▶ _INSTRUCTIONS TO FOLLOW_: Restate every line of the material, word for word.

[PROVIDED ENTRIES — start]

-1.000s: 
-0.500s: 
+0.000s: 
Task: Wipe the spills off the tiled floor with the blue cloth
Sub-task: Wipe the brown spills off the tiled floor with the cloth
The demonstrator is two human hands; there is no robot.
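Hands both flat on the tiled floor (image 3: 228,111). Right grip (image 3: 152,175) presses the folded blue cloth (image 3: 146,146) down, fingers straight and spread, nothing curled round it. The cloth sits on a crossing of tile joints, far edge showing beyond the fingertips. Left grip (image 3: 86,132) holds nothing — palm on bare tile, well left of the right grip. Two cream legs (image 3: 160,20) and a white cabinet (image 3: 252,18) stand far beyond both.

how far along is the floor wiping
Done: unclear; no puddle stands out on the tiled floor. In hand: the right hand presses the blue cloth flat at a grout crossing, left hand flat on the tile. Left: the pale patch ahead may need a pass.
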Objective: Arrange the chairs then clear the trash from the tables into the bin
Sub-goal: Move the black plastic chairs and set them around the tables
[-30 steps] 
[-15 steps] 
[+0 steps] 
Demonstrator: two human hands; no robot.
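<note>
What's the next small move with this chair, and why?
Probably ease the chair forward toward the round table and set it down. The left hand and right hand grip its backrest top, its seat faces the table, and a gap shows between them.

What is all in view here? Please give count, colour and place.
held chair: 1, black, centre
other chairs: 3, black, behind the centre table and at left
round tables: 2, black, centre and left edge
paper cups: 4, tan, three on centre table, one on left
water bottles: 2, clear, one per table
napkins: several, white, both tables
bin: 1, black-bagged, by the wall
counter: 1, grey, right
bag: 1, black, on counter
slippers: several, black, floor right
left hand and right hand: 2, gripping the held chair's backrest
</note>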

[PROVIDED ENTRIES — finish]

▶ _WRITTEN RESPONSE_:
-1.000s: 
-0.500s: 
+0.000s: 
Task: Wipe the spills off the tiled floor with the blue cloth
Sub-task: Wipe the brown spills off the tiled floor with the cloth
The demonstrator is two human hands; there is no robot.
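Hands both flat on the tiled floor (image 3: 228,111). Right grip (image 3: 152,175) presses the folded blue cloth (image 3: 146,146) down, fingers straight and spread, nothing curled round it. The cloth sits on a crossing of tile joints, far edge showing beyond the fingertips. Left grip (image 3: 86,132) holds nothing — palm on bare tile, well left of the right grip. Two cream legs (image 3: 160,20) and a white cabinet (image 3: 252,18) stand far beyond both.

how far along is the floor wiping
Done: unclear; no puddle stands out on the tiled floor. In hand: the right hand presses the blue cloth flat at a grout crossing, left hand flat on the tile. Left: the pale patch ahead may need a pass.
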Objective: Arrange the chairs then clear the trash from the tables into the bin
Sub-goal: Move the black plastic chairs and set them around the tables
[-30 steps] 
[-15 steps] 
[+0 steps] 
Demonstrator: two human hands; no robot.
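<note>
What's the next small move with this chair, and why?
Probably ease the chair forward toward the round table and set it down. The left hand and right hand grip its backrest top, its seat faces the table, and a gap shows between them.

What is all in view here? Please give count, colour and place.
held chair: 1, black, centre
other chairs: 3, black, behind the centre table and at left
round tables: 2, black, centre and left edge
paper cups: 4, tan, three on centre table, one on left
water bottles: 2, clear, one per table
napkins: several, white, both tables
bin: 1, black-bagged, by the wall
counter: 1, grey, right
bag: 1, black, on counter
slippers: several, black, floor right
left hand and right hand: 2, gripping the held chair's backrest
</note>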

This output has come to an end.